António Maria Coelho
Pai.
A tarde dissolve-se sobre a terra, sobre a nossa casa. O céu desfia um sopro
quieto nos rostos. Acende-se a lua. Translúcida, adormece um sono cálido nos
olhares. Anoitece devagar. Dizia nunca esquecerei, e lembro-me. Seguindo
regras, tudo me explicavas. Anda cá ver, rapaz. E mostravas-me. Pai.
Deixaste-te ficar em tudo. Sobrepostos na mágoa indiferente deste mundo que
finge continuar, os teus movimentos, o eclipse dos teus gestos. E tudo isto é
agora pouco para te conter. Agora, és o rio e as margens e a nascente; és o
dia, e a tarde dentro do dia, e o sol dentro da tarde; és o mundo todo por
seres a sua pele. Pai eu queria ver-te aqui no nosso quintal, a regar as
árvores, a regar as flores.
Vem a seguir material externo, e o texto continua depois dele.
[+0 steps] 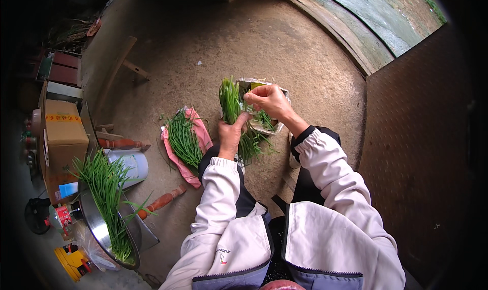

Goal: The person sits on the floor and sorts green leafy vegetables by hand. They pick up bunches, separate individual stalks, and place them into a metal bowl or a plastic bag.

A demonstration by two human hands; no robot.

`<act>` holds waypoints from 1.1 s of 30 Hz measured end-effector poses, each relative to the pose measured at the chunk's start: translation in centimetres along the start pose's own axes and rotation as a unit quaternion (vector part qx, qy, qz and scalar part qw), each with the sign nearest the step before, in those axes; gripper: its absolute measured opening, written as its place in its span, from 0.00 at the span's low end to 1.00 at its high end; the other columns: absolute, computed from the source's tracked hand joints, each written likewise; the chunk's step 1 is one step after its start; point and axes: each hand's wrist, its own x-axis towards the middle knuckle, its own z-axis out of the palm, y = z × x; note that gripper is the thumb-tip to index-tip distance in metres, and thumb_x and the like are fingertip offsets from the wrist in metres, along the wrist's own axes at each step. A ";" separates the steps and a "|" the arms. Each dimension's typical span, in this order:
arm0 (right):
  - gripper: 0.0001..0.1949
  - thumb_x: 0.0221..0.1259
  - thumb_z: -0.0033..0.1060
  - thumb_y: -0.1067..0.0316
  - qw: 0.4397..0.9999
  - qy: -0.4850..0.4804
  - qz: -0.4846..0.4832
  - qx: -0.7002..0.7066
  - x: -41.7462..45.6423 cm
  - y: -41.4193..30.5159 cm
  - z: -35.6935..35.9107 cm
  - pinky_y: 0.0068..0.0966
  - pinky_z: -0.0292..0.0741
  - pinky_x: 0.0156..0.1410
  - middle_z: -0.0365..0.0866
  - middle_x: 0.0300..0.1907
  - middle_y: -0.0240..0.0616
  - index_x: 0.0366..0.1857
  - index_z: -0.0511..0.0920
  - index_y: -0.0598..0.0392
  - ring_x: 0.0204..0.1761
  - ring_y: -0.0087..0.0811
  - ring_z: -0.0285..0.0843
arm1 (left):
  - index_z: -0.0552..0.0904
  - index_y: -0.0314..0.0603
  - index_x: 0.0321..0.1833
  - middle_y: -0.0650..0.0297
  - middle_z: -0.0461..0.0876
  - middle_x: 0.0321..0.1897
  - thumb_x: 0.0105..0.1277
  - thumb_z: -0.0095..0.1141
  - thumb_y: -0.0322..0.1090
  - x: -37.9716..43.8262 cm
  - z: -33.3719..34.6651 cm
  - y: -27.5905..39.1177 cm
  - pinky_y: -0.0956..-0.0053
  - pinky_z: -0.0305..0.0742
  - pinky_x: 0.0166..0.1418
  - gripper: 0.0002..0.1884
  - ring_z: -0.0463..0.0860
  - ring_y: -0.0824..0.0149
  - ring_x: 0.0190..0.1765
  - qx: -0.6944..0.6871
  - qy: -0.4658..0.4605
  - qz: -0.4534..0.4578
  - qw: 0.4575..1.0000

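Note:
A bunch of long green stalks, probably garlic chives, is gripped in my left hand, with the pale cut ends up and the leaves hanging below. My right hand is just right of the bunch, thumb and forefinger pinched together; whether a thin stalk is between them is too small to tell. Under my hands stands an open, lined box with green scraps in it. On the floor to the left, more green leaves lie on a pink plastic bag.
At the left, a metal basin holds a large bunch of greens. Near it stand a white bucket, a cardboard box, a yellow-lidded tub and turned wooden legs. A brown door panel and doorway sill are right.

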 end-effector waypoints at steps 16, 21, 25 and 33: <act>0.14 0.66 0.63 0.56 0.982 -0.007 -0.014 -0.187 0.7 0.2 -2.7 0.27 0.75 0.37 0.83 0.26 0.36 0.39 0.84 0.60 0.28 0.25 0.78 | 0.82 0.37 0.37 0.63 0.82 0.26 0.64 0.63 0.40 0.4 -2.5 -0.4 0.74 0.75 0.31 0.11 0.79 0.71 0.26 -0.272 -0.174 -0.196 0.926; 0.14 0.63 0.64 0.57 0.952 0.064 -0.020 -0.300 0.0 -1.1 -2.3 0.32 0.78 0.41 0.85 0.29 0.44 0.41 0.85 0.58 0.33 0.30 0.85 | 0.82 0.37 0.35 0.65 0.79 0.24 0.65 0.62 0.41 0.3 -2.6 -0.3 0.76 0.72 0.31 0.13 0.74 0.72 0.23 -0.267 -0.152 -0.181 0.934; 0.15 0.67 0.61 0.59 0.995 -0.023 -0.076 -0.065 0.5 0.8 -2.6 0.28 0.78 0.53 0.87 0.40 0.41 0.49 0.83 0.60 0.45 0.28 0.84 | 0.82 0.37 0.35 0.65 0.79 0.24 0.65 0.62 0.42 0.4 -2.2 -0.2 0.76 0.72 0.31 0.13 0.74 0.74 0.24 -0.264 -0.158 -0.174 0.936; 0.15 0.70 0.59 0.59 0.984 -0.180 -0.010 0.010 -0.1 0.3 -0.8 0.21 0.76 0.51 0.86 0.39 0.33 0.48 0.83 0.60 0.41 0.21 0.80 | 0.78 0.41 0.44 0.68 0.80 0.29 0.68 0.58 0.37 0.5 -2.2 -0.3 0.80 0.65 0.28 0.09 0.71 0.77 0.23 -0.247 -0.086 -0.199 0.945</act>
Sinto tanta falta das tuas palavras. Orienta-te,
rapaz. Sim. Eu oriento-me, pai. E fico. Estou. O entardecer, em vagas de luz,
espraia-se na terra que te acolheu e conserva. Chora chove brilho alvura sobre
mim. E oiço o eco da tua voz, da tua voz que nunca mais poderei ouvir. A tua
voz calada para sempre. E, como se adormecesses, vejo-te fechar as pálpebras
sobre os olhos que nunca mais abrirás. Os teus olhos fechados para sempre. E,
de uma vez, deixas de respirar. Para sempre. Para nunca mais. Pai. Tudo o que
te sobreviveu me agride. Pai. Nunca esquecerei.